Иногда, обычно тихими вечерами, когда вокруг красота и покой, мелькнет вдруг мысль о том, что где–то, в далекой стране, убивают друг друга тысячи людей — таких, как мы, — что где–то далеко–далеко, на суше и на море, разыгрываются гигантские сражения, в которых гибнут тысячи людей, гибнут не по своей воле, мучительно, буквально раздираемые болью.
Батальон за батальоном движется мимо Кёнигсплац по Шранненштрассе к вокзалу. Твердой, привычной походкой, рассекая плотные, колышущиеся, восторженные толпы людей, солдаты идут на большую войну. У многих на лицах тоска и отчаяние. Но больше всего меня поразил один старик. Он стоял на краешке тротуара и смотрел вслед своим сыновьям. Он вытянулся в струнку. Стоял молча и недвижно. Неотрывно глядел, как трое его сыновей уходили, что–то крича ему. Так ни разу и не взмахнул рукой. Ни слезинки не увидел я в больших умных глазах. Но грубо вырубленное лицо было как молитва.
На Цойгхаусплац — кучка женщин. Это фабричные работницы, бедно одетые, с бледными, хмурыми лицами. В глазах — глубокая озабоченность. Некоторые с детьми. Все подавленно молчат. Над маленькой толпой витает что–то жалобное, скорбное. По угрюмому выражению лиц видно, что женщины стыдятся — да, стыдятся стоять вот так, выпрашивая подаяние. Но разве они виноваты в том, что им нечего есть, потому как кормильцы воюют и, быть может, гибнут там, на фронте… Вот только за кого? За нас?.. Во всем уже чувствуется нужда. На одних фабриках уволена часть женщин, на других — все. Семьи солдат брошены на произвол судьбы. И вот они стоят здесь: беззащитные, голодные…
Под грохот пушек, в борениях и заботах кончается лето. Мы почти не замечаем, что дни убывают, становятся прохладней, и в природу постепенно приходит тишина.
Вначале все просто, наивно, свежо. Двадцатилетний стремится постичь космос. Таким он и должен быть. С естественным красноречием он говорит и пишет о простых, надежных вещах. Некоторую патетику он умеряет смачными непристойностями. О, эта уверенность непобежденного и отвага непосвященного! И вдруг — ошибки, хотя все точно рассчитано. Вещи меняют облик или становятся недосягаемыми. О, самонадеянность впервые побежденного!
Читаю Библию. Вслух, главу за главой, не отрываясь. Иов и цари. Книга бесподобно прекрасная, могучая, но — злая. Такая злая, что сам становишься безжалостным и понимаешь: жизнь не несправедлива, а справедлива, и это не приятно, а ужасно.
Я могу писать, могу сочинять пьесы лучше, чем Геббель, похлеще, чем Ведекинд.
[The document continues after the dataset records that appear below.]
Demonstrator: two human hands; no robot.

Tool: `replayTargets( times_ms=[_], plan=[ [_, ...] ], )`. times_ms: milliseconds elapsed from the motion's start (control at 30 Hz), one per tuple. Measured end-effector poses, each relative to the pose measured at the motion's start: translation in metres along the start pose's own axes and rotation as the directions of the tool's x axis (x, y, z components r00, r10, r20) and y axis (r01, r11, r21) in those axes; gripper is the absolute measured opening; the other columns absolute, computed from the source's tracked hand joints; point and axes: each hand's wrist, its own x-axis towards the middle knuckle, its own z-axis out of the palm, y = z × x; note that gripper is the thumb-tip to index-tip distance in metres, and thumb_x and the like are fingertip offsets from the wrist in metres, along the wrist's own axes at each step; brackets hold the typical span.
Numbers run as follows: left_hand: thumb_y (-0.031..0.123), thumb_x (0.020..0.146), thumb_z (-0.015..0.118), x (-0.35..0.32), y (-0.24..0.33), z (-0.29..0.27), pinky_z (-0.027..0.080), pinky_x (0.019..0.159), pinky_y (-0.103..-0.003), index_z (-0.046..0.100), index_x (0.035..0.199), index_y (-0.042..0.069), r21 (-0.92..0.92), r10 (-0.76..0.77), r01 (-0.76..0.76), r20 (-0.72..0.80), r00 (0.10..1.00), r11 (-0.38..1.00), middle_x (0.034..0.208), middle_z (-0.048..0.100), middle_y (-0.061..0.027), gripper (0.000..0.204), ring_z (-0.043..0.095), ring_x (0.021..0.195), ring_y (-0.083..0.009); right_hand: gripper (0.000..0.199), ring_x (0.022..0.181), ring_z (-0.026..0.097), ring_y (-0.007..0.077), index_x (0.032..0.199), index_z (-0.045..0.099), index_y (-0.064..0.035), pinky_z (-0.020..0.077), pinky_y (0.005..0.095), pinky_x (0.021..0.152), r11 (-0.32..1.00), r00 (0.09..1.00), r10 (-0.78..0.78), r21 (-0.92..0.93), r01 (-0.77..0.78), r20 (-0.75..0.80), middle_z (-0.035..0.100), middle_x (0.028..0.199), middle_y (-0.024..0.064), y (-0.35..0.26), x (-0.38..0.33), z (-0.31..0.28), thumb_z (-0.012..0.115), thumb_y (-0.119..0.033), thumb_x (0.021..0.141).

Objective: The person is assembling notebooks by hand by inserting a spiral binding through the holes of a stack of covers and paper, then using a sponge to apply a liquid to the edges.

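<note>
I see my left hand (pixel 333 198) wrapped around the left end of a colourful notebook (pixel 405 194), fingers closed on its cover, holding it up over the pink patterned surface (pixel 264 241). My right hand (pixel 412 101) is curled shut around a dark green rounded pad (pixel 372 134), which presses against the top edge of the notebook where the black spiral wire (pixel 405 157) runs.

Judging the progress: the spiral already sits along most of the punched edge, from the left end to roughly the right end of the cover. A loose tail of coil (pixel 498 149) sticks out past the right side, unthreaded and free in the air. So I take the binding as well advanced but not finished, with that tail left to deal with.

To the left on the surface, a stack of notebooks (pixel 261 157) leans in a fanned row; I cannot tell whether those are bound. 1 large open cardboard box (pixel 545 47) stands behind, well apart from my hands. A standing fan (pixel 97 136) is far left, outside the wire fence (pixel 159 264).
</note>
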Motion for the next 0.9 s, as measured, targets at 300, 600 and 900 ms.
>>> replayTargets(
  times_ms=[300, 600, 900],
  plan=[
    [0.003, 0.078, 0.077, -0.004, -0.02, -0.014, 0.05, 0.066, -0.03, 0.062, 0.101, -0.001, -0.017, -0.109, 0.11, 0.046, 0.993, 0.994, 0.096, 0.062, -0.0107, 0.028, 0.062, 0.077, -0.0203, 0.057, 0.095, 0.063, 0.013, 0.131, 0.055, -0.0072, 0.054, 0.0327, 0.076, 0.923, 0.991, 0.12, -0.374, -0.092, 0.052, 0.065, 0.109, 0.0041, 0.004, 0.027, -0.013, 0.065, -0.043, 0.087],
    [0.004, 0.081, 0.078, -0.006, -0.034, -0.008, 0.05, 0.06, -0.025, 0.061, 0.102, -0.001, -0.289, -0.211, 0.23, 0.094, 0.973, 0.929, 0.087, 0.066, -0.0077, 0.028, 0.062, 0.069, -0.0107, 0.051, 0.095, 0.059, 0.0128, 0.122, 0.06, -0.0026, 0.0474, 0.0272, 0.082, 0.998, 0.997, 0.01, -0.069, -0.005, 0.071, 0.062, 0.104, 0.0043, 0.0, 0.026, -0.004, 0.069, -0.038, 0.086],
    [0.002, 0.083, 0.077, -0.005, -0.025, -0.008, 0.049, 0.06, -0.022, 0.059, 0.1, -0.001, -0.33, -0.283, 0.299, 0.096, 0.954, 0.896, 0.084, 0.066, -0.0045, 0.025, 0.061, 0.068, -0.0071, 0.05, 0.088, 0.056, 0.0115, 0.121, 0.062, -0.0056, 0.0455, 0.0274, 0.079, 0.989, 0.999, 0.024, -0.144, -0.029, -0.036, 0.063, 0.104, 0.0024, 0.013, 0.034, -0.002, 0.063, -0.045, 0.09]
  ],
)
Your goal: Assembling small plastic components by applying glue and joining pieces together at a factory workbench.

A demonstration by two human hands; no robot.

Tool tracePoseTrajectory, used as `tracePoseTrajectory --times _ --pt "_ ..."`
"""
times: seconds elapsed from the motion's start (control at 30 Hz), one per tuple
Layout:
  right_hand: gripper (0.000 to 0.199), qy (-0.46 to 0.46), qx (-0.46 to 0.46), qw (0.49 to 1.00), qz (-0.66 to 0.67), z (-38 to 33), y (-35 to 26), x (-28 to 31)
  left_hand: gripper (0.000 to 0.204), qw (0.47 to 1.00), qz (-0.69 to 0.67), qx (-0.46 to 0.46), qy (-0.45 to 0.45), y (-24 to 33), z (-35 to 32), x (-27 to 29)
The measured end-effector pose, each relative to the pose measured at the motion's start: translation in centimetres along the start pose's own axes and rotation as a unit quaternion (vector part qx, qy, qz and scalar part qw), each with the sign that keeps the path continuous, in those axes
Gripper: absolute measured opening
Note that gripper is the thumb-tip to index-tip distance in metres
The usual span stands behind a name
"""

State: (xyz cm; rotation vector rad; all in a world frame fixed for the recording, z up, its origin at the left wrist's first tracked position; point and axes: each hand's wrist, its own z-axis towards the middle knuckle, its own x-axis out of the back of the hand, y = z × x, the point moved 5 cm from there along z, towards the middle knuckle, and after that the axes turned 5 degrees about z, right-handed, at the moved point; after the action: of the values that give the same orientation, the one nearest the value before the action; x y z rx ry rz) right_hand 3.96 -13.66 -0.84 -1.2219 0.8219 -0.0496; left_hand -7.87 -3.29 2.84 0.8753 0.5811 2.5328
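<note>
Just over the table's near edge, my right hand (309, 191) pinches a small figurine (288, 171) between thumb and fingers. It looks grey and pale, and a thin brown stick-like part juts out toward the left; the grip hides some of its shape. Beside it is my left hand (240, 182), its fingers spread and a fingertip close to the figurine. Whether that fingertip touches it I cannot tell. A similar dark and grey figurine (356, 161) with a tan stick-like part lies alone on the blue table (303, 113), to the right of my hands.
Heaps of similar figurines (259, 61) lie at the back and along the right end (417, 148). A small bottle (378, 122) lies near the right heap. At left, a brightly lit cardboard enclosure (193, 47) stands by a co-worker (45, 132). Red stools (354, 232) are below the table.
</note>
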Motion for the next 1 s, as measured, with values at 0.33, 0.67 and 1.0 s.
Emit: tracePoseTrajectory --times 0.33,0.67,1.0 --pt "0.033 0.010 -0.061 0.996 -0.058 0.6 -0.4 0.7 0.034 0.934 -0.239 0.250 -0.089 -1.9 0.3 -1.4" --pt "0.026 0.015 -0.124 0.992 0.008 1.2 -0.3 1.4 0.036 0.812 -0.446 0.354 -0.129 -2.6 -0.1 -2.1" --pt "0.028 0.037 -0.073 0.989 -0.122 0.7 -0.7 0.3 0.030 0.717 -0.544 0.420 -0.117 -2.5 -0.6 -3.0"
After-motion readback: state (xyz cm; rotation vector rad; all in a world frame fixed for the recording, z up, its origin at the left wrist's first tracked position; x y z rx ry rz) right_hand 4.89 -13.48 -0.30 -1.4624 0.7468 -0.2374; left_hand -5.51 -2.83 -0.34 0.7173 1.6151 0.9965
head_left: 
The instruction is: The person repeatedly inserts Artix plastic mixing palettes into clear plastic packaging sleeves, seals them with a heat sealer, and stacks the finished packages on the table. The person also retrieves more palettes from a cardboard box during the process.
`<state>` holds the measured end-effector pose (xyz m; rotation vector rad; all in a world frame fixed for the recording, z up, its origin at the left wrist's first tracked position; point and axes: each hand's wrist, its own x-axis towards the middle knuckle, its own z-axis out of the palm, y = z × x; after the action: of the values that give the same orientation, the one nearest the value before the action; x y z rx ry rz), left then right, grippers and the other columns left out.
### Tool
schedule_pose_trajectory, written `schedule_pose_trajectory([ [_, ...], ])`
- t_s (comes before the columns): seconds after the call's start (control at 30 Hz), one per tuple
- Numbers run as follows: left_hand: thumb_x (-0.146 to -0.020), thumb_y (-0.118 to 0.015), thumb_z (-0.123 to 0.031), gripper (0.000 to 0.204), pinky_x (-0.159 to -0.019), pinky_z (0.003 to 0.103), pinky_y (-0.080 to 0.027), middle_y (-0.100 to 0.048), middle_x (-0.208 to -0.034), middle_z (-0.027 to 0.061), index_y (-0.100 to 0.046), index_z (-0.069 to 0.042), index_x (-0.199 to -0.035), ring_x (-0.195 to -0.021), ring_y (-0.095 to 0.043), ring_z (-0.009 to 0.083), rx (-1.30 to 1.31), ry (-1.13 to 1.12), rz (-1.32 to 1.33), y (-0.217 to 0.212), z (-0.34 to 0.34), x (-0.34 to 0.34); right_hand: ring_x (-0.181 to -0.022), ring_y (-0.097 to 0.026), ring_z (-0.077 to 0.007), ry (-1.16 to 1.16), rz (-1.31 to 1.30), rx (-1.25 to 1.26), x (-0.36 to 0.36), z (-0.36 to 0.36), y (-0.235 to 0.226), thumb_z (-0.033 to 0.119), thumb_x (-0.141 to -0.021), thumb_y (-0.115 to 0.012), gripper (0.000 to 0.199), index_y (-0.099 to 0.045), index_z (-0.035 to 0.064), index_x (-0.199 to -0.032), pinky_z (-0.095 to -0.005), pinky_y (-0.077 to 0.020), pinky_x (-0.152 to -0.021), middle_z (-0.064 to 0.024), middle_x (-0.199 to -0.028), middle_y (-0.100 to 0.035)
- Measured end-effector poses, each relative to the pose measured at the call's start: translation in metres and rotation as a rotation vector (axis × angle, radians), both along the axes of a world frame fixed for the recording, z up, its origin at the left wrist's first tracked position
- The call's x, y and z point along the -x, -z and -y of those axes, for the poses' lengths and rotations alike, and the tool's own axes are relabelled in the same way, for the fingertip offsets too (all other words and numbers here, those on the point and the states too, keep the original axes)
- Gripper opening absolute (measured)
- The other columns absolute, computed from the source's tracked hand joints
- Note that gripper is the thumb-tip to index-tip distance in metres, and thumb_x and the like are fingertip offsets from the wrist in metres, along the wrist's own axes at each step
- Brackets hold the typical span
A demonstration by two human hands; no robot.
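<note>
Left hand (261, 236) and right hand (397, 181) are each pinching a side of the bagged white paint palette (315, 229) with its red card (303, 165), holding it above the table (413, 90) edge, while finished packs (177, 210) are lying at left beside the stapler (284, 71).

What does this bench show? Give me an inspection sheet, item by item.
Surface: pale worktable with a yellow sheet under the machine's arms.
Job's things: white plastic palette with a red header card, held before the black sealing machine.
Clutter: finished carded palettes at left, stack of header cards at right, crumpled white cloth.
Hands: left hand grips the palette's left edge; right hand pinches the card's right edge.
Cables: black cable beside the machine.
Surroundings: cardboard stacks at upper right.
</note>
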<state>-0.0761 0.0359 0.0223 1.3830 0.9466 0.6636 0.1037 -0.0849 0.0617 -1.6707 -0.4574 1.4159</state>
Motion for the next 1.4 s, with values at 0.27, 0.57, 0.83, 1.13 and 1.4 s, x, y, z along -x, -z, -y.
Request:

Но я ленив. Знаменитым не стану. А если стану — двину в Америку, наймусь ковбоем: весь день в седле, смотрю на небо, разговариваю с быками и подслушиваю, как растет трава.
Молодые изо всех сил предаются всевозможным порокам и испытывают при этом огромное удовольствие (старики, напротив, ужасно боятся растерять милые сердцу привычки). Порок — нечто неизведанное, властное, диковинное. Так, мотоцикл для нас — не средство как можно быстрее добраться куда–нибудь. Это возможность не плестись, а мчаться, лететь так, чтобы любой путь стал слишком коротким.
Сдается, я постепенно становлюсь классиком.
Некая доля врожденного пренебрежения к собственной персоне оберегала его от последствий популярности.
Один китайский философ сказал: хочешь познать весну — думай о зиме. Что он имел в виду? Вспоминая черные, голые ветви какого–нибудь дерева, будешь с еще большей радостью созерцать цветущую яблоню. Это чувство я испытываю, когда вижу хорошую новую школу. Вернее, одну из хороших, ибо далеко не все они еще хороши. Но те из наших новых школ, что в самом деле хороши, гораздо лучше наилучших старых. Когда я был в вашем возрасте, учителя были нашими врагами.